Experienced readers are experienced empathizers. Whether reading a lot of fiction or non-fiction, a voracious reader’s eyes are opened regularly and, sometimes, dramatically.
When asked to recommend other dystopian works of note, this year’s panelists struggled. With the exception of Tahmoh Penikett, who is apparently inspired by his father’s love of books to read regularly, the panelists couldn’t think of a single book to suggest when asked this question (in relationship to the two other books on the panel which could be described as dystopian works).
Which begs the question: if the event is designed to determine which book Canadians should read to open their eyes, should the representatives have read more than those five books (assuming that all five panelists read all five books – and I have my doubts about that).
Shouldn’t there be some kind of reference there? Shouldn’t they be able to say, for instance, something like, “I’ve read twenty books in the past year and THIS is the one which really opened my eyes and I think it would open your eyes too”.
Shouldn’t someone who, even temporarily, holds a position of being qualified to recommend a particular work of art have some general familiarity with that art form?
I’m not talking about a specialization, but just a familiarity. And I know it’s all relative. And everybody’s busy.
But shouldn’t you read more than five books a year before you start advising other people to value the books you choose above the books that others value?
Because it is all relative. Everything about this process, rooted in judgement is all relative. What someone says is ‘good’. What someone thinks is ‘enough’. All relative.
And relatively speaking, those people listening to and watching “Canada Reads” are expecting that the panelists who are defending/championing specific books are capable of determining whether they are worthwhile reading, relatively speaking.
The other day, I was listening to an early episode of the TIFF Long Take podcast, and a guest commented that he watches an average of 400 films a year.

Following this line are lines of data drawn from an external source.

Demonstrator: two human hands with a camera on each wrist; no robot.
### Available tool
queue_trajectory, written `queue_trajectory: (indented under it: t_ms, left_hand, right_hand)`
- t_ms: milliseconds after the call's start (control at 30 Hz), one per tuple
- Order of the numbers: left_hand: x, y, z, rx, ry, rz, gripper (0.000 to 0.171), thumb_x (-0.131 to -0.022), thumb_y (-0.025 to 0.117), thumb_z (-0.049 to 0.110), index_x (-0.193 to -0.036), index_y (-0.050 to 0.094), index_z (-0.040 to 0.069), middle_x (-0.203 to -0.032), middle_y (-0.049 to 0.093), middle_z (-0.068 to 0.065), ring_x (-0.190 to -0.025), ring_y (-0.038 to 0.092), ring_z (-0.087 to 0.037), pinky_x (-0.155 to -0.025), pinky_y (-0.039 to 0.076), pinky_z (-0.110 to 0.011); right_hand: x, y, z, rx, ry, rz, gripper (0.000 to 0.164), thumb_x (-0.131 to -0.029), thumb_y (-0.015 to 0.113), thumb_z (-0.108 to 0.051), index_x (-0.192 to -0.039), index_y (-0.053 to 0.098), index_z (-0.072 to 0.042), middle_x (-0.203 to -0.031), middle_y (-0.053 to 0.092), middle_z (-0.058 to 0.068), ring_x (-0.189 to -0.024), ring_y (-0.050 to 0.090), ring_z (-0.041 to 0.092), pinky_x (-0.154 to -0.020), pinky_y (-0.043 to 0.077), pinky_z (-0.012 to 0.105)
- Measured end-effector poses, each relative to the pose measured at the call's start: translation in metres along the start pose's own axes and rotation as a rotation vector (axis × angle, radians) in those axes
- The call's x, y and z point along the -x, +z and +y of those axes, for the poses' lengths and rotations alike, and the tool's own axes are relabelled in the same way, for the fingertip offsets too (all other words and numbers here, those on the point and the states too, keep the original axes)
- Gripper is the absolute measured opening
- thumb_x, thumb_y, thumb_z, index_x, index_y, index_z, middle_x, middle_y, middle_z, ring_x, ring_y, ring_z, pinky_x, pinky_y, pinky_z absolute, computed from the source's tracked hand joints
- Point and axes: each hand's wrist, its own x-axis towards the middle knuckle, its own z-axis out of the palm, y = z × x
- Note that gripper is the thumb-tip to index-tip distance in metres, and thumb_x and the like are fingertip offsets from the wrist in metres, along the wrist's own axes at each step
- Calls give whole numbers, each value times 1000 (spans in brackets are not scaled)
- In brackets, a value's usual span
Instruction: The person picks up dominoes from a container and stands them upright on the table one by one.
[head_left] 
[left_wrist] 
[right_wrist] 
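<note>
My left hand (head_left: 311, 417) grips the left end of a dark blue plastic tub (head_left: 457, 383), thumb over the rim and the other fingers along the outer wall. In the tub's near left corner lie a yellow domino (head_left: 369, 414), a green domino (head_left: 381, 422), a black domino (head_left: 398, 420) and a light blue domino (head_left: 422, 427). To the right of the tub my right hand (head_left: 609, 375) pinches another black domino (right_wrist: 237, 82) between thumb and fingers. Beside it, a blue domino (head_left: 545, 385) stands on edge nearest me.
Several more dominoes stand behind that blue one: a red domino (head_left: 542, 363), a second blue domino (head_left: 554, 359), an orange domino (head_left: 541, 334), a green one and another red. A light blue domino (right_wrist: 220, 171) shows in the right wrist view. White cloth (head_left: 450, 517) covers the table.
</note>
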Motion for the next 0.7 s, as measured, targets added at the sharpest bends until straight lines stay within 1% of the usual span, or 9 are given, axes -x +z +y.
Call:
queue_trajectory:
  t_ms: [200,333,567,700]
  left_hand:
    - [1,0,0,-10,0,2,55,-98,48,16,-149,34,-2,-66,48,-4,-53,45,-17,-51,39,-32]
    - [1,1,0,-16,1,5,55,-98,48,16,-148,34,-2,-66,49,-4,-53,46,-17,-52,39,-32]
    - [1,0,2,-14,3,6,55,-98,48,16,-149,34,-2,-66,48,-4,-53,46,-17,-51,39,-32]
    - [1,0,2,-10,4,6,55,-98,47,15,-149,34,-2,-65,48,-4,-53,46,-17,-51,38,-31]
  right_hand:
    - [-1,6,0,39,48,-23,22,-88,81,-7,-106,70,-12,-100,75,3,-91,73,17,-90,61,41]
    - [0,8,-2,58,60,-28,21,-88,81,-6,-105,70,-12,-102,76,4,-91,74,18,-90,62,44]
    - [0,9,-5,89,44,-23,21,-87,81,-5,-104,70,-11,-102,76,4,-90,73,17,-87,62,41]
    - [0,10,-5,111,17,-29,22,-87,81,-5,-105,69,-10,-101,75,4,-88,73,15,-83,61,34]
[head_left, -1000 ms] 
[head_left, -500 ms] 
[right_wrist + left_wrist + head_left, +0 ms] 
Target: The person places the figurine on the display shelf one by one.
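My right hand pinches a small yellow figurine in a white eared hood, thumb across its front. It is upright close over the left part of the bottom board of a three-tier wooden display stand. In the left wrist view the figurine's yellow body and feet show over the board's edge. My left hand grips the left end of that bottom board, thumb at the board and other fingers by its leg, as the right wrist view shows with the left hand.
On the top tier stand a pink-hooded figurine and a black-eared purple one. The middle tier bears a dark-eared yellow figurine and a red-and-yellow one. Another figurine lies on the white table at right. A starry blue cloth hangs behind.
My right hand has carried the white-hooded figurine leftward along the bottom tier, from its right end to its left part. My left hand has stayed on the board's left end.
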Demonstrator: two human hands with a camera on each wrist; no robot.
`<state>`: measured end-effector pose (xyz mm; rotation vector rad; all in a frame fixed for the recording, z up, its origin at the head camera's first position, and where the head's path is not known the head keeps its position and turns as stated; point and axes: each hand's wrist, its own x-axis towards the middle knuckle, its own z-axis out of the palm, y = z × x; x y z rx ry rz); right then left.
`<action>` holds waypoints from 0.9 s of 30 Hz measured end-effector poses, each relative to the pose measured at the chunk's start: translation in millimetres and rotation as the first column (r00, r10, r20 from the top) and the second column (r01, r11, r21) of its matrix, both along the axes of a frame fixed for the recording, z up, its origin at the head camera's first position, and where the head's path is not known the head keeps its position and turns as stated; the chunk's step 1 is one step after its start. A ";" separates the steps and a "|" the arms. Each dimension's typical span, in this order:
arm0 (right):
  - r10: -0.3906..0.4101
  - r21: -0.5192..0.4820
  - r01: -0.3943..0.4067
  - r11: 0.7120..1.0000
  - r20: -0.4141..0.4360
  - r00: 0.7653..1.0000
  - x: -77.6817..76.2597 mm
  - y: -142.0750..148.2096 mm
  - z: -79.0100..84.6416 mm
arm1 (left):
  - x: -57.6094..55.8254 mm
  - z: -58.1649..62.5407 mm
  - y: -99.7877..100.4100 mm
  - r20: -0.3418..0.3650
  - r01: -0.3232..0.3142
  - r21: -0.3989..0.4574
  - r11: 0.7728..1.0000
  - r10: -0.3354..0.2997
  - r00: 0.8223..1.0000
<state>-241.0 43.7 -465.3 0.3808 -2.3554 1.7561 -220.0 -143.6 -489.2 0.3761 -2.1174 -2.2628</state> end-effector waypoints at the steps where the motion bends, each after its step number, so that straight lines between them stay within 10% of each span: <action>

He watches the majority of these while travelling the film festival circuit (e.g. watching an average of five films daily during the Toronto International Film Festival) and he implied that he’d like to be able to watch more.
More than 400 films. For the past two years, I’ve made a New Year’s resolution to watch 52 films, because I used to love watching movies but the habit has gotten rusty. Last year, I had to squeeze in a couple of films at the end of December to reach my goal. And I’m not talking Criterion series here (maybe one or two): “Guardians of the Galaxy” rubs elbows with “Cape Fear” in my viewing log. I’m just talking about trying to secure a habit. If someone offered me a seat on the panel of Canada Watches, I would decline.
Part of the reason why I struggle to make time to watch films is that I read a lot. Last year, I read 281 books. Not just movie-watching gets put aside when you’re that obsessive about something.
All sorts of things are neglected in my life while I am overly attentive to books and stories. So when I inwardly question whether a panelist on Canada Reads has read ‘enough’ to be taken seriously when they recommend a book, I realise that my idea of a “lot” of books is bound to be different from other readers. (There are probably people out there who have watched 5 films in the past year, while I was struggling to watch 52 and someone else was sorry to have only managed 400.)
I could say that somewhere between 5 books and 281 books – that’s enough.
But who cares about ‘enough’ anyway? We might get lost in the weeds over that.
Can’t we all agree that it should be more than 5?
Because when someone reads more than five books a year, their ideas of what is eye-widening story-telling are more likely to overlap with another engaged reader’s idea of eye-widening.
This year’s Canada Reads winner is a worthwhile book indeed. No debate necessary.
But it’s only going to be an eye-opening read if reading five books is your idea of a lot of reading.